First, the states Weingarten cites are experiencing the worst pension crises, Pennsylvania, Michigan, and Illinois, do not even have strongly funded private school choice programs. Michigan has none, and fewer than 3 percent of the state’s students in Pennsylvania and likely fewer in Illinois are currently using any private school choice program. With such miniscule impact, it is literally impossible for private school choice to be at the crux of pension funding issues in those cities.
Furthermore, the claim that private school choice and charter schools “siphon” resources from public schools is one education myth that just won’t die. But this claim has been debunked in numerous ways.
The truth is that school choice programs can improve the fiscal health of public school districts. Between 1990 and 2011, there were 10 private school choice programs in operation. Those programs saved a total of $1.7 billion. Another fiscal analysis on the Milwaukee Parental Choice Program demonstrated net savings of $37 million in FY 2009 from the program.
Additionally, Nevada’s education savings account (ESA) program would generate $700,000 in savings for school districts for every one million dollars spent on the program. And an ESA bill that was introduced in Oklahoma but missed legislative deadline would also provide a modest fiscal benefit for school districts—about $30,000 for every $1 million dollars spent.
As to charters, there is a funding gap of 28.4 percent (or $3,814 per student) between charter schools and traditional public schools. In a district like Philadelphia, where dollars are being squeezed from classrooms to pay for pension benefits, only 36 cents from each district school dollar goes to classrooms, according to a report by NPR. But charters, which get significantly less funding than traditional district schools, are able to direct more funding into classrooms.
The bottom line is simple: Teacher pension benefits can be costly to provide under some plans. This is certainly not to say that teachers don’t deserve these benefits. But charter schools and private schools did not create the financial quagmire some states now face. The problem of “promise now—pay later” preexists programs like these by decades.

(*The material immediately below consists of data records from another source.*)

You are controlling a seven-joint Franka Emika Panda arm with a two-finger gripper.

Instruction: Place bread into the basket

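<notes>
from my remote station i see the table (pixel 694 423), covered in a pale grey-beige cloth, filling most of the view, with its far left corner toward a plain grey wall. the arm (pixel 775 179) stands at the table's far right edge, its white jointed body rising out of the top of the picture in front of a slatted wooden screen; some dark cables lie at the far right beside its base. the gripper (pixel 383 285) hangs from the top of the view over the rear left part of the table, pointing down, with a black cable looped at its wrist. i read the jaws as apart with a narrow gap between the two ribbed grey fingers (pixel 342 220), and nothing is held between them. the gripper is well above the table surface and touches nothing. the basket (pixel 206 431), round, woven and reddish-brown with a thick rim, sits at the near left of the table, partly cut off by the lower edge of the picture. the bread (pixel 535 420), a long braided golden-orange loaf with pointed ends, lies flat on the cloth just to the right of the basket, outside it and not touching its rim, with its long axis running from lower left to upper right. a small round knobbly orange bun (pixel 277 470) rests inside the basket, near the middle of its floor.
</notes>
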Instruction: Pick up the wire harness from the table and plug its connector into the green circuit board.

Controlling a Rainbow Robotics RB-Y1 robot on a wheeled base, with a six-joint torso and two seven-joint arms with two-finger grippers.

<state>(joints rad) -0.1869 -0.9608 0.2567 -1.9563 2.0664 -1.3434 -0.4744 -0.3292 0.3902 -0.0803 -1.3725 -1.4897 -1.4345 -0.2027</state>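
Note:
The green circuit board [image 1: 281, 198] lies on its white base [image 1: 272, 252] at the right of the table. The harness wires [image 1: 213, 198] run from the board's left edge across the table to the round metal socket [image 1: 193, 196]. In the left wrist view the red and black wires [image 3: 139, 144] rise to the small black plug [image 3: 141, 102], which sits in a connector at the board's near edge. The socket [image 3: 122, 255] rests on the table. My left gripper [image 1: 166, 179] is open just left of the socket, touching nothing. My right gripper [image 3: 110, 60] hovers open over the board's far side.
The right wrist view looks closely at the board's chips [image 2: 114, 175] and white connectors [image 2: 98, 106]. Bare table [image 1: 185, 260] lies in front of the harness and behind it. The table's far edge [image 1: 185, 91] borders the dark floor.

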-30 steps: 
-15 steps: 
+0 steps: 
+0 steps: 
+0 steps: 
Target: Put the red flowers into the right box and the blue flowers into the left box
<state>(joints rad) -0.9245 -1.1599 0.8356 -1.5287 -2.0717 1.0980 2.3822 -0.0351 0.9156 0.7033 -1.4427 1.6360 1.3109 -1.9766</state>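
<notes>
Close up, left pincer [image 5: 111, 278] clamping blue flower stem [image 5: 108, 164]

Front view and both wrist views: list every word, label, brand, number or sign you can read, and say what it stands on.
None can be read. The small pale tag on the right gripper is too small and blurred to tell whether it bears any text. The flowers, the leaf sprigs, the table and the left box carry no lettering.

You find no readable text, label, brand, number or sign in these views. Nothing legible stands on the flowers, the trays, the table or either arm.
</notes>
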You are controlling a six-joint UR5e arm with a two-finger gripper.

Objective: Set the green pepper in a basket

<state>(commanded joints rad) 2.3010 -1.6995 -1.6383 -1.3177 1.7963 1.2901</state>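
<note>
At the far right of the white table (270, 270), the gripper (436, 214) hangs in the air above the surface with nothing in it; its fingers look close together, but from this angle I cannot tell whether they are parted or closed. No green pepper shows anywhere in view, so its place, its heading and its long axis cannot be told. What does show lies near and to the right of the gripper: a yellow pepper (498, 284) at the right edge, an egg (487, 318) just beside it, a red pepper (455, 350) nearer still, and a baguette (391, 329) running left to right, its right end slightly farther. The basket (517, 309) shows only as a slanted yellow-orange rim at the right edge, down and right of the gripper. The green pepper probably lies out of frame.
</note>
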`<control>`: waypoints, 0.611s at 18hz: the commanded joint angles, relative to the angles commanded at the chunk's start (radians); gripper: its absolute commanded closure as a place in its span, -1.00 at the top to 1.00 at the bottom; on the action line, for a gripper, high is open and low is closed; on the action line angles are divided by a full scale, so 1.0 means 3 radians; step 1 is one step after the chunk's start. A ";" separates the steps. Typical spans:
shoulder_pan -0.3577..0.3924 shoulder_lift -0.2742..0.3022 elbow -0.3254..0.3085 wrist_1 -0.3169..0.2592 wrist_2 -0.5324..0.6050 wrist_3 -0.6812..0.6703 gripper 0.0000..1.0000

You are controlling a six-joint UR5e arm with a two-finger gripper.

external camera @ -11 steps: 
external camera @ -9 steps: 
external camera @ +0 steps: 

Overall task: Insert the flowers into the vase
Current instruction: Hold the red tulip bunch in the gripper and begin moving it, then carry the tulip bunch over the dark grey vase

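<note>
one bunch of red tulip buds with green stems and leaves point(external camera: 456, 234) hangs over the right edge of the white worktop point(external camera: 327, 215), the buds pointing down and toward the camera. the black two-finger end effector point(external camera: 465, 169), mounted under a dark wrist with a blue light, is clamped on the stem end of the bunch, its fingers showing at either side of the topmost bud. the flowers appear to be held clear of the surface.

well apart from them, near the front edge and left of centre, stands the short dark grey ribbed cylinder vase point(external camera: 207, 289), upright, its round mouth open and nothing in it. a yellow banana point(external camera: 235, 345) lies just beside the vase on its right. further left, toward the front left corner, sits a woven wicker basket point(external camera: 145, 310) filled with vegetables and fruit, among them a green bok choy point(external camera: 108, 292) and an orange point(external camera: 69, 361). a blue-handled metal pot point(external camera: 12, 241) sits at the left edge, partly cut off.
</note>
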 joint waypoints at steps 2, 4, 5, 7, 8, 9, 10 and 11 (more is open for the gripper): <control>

And it’s certainly true that such programs are not draining resources from public schools and making districts, as Weingarten implies, unable to meet their financial obligations. The truth is that teacher pensions are inherently expensive and are underfunded for a variety of reasons. The issue is complicated, to be sure. But that’s no excuse to ignore the facts.
—Marty Lueken
Martin F. Lueken, Ph.D. is the Director of Fiscal Policy and Analysis at the Friedman Foundation for Educational Choice.